Toure raised the "magical Negro" stereotype as the image Obama needed to win -- and he has to shed that to prove America isn't racist. So far, he's impressed that America is putting Obama ahead of Romney in the polls:
All incumbents have natural advantages, but for Obama, incumbency is a double-edged sword. Given the super-human expectations placed on him when he took office, it’s not surprising that he has disappointed some of his followers.

So those poll numbers suggest something very interesting about this country in terms of racial progress. They show American voters embracing a non-magical black man. The magical Negro concept arose from a need to rectify supposed black inferiority with the undeniability of black wisdom by suggesting that wisdom is so alien that its origins cannot be explained by normal scientific methods.
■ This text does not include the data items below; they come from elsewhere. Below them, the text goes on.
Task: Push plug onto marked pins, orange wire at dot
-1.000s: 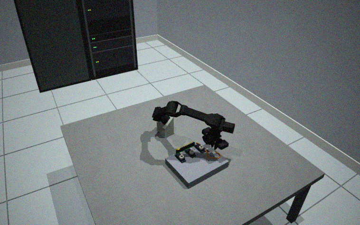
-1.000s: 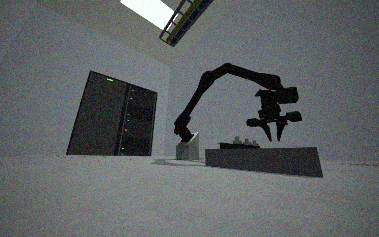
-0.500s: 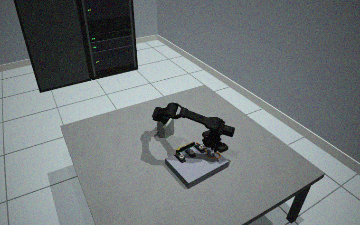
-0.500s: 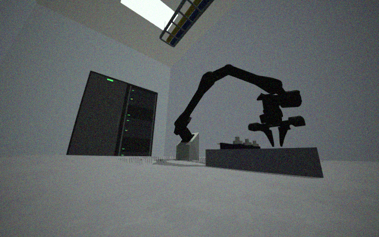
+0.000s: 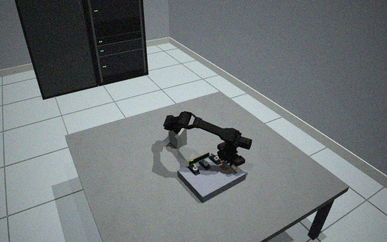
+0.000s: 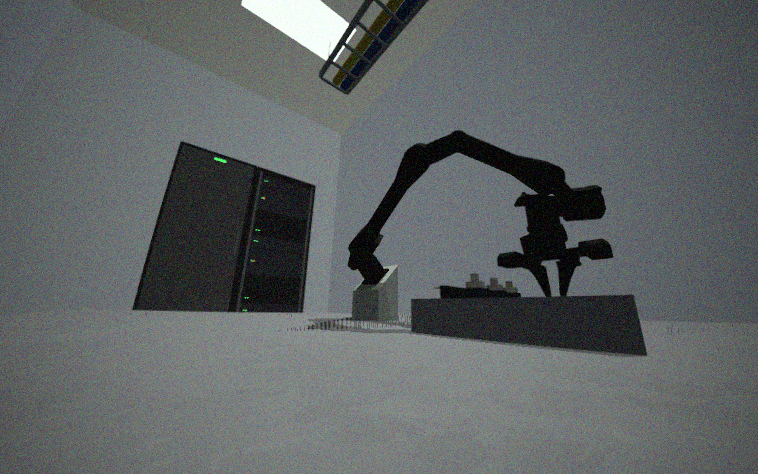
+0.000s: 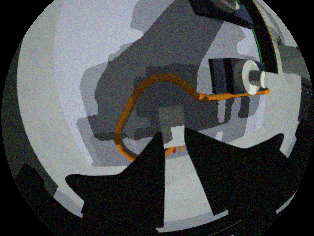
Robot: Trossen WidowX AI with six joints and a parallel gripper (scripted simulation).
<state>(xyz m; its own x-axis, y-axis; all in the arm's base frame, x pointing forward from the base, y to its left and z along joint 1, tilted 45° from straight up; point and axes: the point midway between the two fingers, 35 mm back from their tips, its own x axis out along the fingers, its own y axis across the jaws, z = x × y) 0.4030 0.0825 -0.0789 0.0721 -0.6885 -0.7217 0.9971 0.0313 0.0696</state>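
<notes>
My gripper [image 5: 228, 162] [image 6: 555, 294] [image 7: 172, 134] points down, its fingertips at the top of the pale block [image 5: 208, 182] [image 6: 503, 318]. It looks shut on the plug [image 7: 172, 118], a small grey-white piece filling the narrow gap in the wrist view. The orange lead [image 7: 122, 112] [image 5: 230, 170] loops over the block from the plug to the nearest servo motor [image 7: 253, 76] [image 5: 216, 158]. The yellow pin row [image 5: 199, 156] stands on a dark strip along the block's far edge. The coloured band and dot cannot be made out. The plug's holes are hidden.
Two more round-topped units, one in the middle [image 5: 204, 163] and one at the left [image 5: 194, 168], stand beside the pin row. The arm's grey base block [image 5: 178, 138] [image 6: 374, 302] stands behind. The block lies on the grey table [image 5: 137, 182]. A dark cabinet [image 5: 62, 42] stands beyond.
</notes>
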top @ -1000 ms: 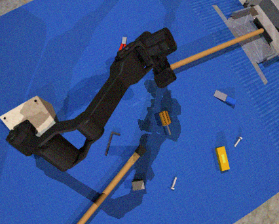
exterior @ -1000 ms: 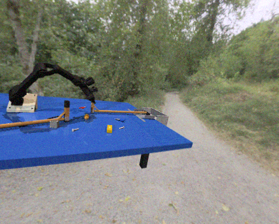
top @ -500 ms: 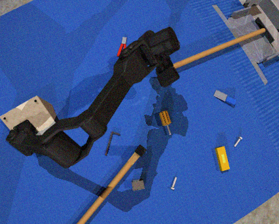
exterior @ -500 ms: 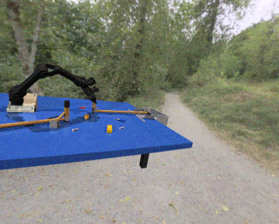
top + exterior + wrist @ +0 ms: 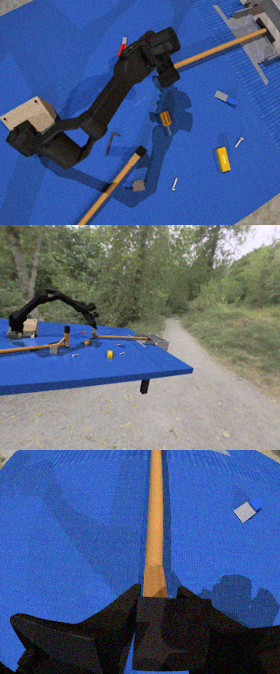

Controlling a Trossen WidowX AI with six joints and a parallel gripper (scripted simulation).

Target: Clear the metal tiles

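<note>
My gripper (image 5: pixel 168 73) (image 5: pixel 94 326) (image 5: pixel 159 591) is shut on the long scraper's black-capped upright grip. The scraper's wooden shaft (image 5: pixel 218 50) (image 5: pixel 121 337) (image 5: pixel 156 525) runs away from the gripper to a dark blade (image 5: pixel 269 35) at the plate's far end, beside the catch box. The steel bench plate (image 5: pixel 244 30) is pale grey at the upper right of the top view. The grey catch box (image 5: pixel 274 7) (image 5: pixel 162 345) stands beyond it, partly out of frame there. I cannot make out any metal tile on the plate; the box's inside is mostly hidden.
A second wooden-shafted tool (image 5: pixel 108 190) (image 5: pixel 29 349) lies nearer the base, with a grey block (image 5: pixel 139 185) beside it. Around are an orange-handled screwdriver (image 5: pixel 165 119), hex key (image 5: pixel 109 144), yellow box (image 5: pixel 223 159), blue-grey piece (image 5: pixel 226 98), red-handled piece (image 5: pixel 121 47) and two bolts (image 5: pixel 174 184) (image 5: pixel 239 142).
</note>
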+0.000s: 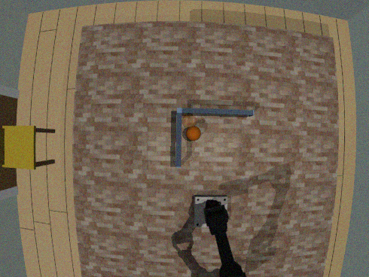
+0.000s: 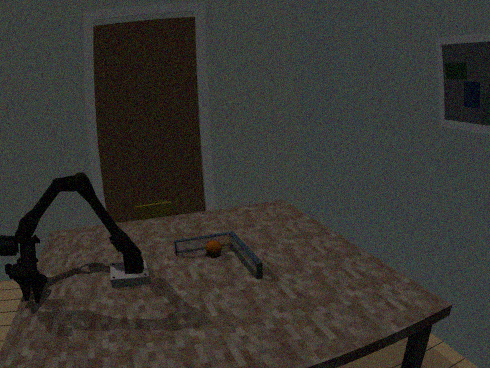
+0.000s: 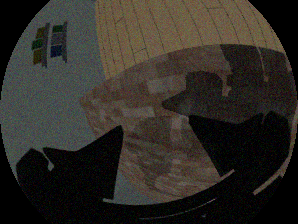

While some may think it complimentary to be considered “magical,” it is infantilizing and offensive because it suggests black excellence is so shocking it can only come from a source that is supernatural. To accept a black leader who is extraordinary yet so human that he cannot be magical is an entirely different prospect than electing a black superhero. Anyone would vote for a superhero who lived up to my mom’s standard of having to be twice as good. But for it to embrace a nonmagical black person who cannot promise anything but hope, intelligence, sweat and experience, now that comes closer to equality. Equality is freedom from having to be twice as good to get ahead.
This is the racial con game that's being presented this time. He doesn't promise anything but "hope, intelligence, sweat, and experience" besides his atrocious record of routine incompetence. So America is pressured: prove you're not a bigot by voting for Obama.